*** Input material Section Begins ***

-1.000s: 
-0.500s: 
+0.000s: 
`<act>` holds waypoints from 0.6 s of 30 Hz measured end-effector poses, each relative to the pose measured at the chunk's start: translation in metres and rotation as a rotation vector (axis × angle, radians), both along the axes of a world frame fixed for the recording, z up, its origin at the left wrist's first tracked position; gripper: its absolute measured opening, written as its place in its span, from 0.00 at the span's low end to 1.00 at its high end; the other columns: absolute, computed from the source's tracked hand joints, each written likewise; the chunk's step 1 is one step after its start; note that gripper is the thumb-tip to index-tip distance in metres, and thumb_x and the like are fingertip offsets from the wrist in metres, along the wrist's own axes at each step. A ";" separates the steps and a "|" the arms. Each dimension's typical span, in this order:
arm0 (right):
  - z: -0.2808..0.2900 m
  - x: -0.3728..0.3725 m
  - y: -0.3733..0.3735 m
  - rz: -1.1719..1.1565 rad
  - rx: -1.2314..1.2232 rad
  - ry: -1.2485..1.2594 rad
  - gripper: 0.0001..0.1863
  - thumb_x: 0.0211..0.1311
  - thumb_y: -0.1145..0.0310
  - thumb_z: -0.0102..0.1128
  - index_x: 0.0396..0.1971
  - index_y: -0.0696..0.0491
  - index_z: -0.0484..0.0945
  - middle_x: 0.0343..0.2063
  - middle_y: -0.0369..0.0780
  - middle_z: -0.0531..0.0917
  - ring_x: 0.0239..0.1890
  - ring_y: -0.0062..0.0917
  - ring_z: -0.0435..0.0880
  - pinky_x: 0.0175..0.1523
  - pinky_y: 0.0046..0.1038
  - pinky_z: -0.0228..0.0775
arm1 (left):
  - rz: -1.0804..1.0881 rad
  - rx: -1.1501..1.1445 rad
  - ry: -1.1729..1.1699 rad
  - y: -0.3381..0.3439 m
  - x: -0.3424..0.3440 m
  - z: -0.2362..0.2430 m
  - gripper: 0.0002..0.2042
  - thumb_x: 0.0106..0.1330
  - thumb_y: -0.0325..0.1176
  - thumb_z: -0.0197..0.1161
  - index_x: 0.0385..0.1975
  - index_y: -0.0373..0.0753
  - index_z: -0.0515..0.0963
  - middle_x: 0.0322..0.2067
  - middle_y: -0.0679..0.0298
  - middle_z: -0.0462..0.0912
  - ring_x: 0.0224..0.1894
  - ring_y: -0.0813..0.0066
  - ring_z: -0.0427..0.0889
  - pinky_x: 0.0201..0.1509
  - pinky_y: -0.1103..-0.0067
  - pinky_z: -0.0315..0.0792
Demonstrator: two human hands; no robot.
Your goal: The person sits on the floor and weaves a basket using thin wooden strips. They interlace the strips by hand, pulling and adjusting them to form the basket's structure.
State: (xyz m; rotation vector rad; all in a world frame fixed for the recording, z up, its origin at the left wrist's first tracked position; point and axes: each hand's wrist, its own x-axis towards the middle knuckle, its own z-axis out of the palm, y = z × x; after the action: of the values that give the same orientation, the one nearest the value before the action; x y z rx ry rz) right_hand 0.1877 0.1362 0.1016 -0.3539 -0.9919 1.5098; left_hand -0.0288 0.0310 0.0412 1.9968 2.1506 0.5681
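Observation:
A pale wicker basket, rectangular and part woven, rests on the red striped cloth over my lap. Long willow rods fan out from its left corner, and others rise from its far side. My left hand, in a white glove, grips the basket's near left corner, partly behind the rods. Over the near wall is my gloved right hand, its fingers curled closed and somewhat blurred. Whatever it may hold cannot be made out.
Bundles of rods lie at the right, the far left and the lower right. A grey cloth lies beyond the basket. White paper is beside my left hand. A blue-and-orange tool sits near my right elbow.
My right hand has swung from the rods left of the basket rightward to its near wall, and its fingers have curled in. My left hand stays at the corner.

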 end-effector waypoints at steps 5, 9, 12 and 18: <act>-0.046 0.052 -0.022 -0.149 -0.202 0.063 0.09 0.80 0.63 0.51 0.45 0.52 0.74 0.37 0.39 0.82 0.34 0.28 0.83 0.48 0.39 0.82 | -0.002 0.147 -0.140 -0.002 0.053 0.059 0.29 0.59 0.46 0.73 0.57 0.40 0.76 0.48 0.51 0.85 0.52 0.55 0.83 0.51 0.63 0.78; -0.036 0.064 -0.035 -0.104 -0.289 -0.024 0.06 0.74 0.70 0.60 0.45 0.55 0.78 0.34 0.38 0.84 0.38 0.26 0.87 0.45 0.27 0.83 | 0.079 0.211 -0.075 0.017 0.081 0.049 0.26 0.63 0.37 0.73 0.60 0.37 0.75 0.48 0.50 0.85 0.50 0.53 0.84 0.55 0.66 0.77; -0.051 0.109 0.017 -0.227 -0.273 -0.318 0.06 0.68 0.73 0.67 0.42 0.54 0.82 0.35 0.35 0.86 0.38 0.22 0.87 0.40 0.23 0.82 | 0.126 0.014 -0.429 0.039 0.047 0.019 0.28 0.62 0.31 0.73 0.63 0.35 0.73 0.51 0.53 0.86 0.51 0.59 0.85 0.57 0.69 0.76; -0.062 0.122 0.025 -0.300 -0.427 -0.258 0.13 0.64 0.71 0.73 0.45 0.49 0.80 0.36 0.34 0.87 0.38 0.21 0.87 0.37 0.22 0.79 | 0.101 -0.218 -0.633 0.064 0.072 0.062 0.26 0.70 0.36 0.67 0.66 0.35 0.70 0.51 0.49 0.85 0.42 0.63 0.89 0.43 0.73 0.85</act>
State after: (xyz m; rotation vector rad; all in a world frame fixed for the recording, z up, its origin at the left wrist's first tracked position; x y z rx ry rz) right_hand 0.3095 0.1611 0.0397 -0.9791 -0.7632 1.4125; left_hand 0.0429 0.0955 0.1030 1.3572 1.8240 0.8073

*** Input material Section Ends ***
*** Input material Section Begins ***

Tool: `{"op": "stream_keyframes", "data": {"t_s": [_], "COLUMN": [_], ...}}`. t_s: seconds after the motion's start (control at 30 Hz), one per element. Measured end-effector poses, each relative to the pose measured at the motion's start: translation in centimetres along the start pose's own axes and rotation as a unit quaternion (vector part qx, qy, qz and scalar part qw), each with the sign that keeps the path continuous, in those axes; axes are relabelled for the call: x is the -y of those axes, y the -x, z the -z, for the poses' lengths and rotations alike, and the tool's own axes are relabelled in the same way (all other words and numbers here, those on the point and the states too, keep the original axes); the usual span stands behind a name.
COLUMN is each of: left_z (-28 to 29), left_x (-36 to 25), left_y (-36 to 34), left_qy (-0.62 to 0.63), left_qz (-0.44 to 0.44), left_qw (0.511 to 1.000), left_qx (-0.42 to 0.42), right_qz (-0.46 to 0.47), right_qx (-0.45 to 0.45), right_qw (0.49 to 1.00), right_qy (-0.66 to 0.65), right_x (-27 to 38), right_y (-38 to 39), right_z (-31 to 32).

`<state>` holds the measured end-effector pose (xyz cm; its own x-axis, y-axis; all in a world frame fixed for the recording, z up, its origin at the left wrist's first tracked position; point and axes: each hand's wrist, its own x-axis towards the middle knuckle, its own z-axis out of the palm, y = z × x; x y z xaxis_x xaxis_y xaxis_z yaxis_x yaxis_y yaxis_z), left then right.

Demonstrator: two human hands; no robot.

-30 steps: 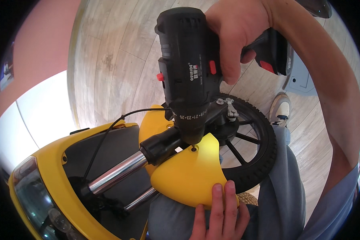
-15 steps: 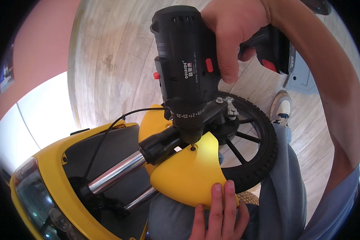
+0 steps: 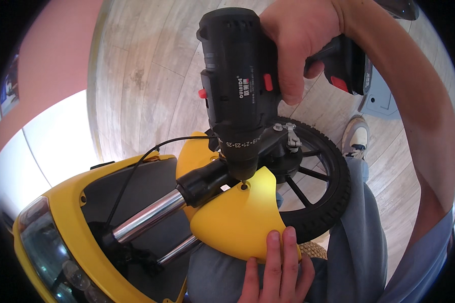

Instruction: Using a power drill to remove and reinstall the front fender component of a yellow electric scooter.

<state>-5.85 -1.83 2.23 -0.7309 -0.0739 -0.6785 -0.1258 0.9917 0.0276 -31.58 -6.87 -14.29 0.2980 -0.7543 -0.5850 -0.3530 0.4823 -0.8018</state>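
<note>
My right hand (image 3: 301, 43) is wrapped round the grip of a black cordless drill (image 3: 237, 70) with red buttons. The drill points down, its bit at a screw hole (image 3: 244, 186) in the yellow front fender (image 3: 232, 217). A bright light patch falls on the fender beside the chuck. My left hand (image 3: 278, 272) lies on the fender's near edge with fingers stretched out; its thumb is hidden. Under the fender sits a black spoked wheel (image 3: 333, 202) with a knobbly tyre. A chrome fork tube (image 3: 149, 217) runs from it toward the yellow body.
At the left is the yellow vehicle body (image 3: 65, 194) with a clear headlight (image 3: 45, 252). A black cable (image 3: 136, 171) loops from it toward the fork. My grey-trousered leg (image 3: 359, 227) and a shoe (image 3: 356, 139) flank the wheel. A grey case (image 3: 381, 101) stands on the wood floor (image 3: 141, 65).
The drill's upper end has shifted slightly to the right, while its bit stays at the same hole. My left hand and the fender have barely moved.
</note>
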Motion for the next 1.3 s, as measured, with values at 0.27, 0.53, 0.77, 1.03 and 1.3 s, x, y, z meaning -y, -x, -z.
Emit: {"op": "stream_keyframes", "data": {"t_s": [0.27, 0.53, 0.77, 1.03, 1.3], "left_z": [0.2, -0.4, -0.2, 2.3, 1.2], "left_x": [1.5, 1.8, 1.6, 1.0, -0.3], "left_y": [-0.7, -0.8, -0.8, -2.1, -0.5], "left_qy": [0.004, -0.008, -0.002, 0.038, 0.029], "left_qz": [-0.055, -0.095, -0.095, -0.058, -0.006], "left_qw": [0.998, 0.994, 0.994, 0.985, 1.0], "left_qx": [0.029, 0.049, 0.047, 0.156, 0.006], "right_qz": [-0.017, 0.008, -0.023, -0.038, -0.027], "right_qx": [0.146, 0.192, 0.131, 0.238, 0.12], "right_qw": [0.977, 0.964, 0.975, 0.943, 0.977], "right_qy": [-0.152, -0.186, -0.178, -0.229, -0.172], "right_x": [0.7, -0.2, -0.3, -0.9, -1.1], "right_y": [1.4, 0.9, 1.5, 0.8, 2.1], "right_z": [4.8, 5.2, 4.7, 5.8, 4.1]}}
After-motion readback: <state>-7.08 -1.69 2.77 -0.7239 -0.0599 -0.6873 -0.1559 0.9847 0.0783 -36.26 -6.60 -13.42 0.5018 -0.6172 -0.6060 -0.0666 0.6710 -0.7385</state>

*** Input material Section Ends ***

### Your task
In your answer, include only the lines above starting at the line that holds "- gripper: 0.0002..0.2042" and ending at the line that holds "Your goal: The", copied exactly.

### Answer box
  - gripper: 0.0002..0.2042
  - thumb_x: 0.0106..0.1330
  - thumb_y: -0.0325..0.1176
  - thumb_z: -0.0197..0.1161
  - index_x: 0.0385..0.1975
  - index_y: -0.0373..0.0753
  - index_z: -0.0515..0.0963
  - middle_x: 0.0322..0.2067
  - middle_y: -0.0679..0.0298
  - middle_z: -0.0462..0.0912
  - ring_x: 0.0224..0.1894
  - ring_y: -0.0813..0.0066
  - ring_z: -0.0427..0.0889
  - pinky_x: 0.0201..0.1509
  - pinky_y: -0.1103..-0.0067
  - pinky_z: -0.0315..0.0792
Demonstrator: two human hands; no robot.
Your goal: The person sits on the floor and weaves a basket using thin wooden strips. They interlace the strips by hand, pulling and adjusting them to form the basket's structure.

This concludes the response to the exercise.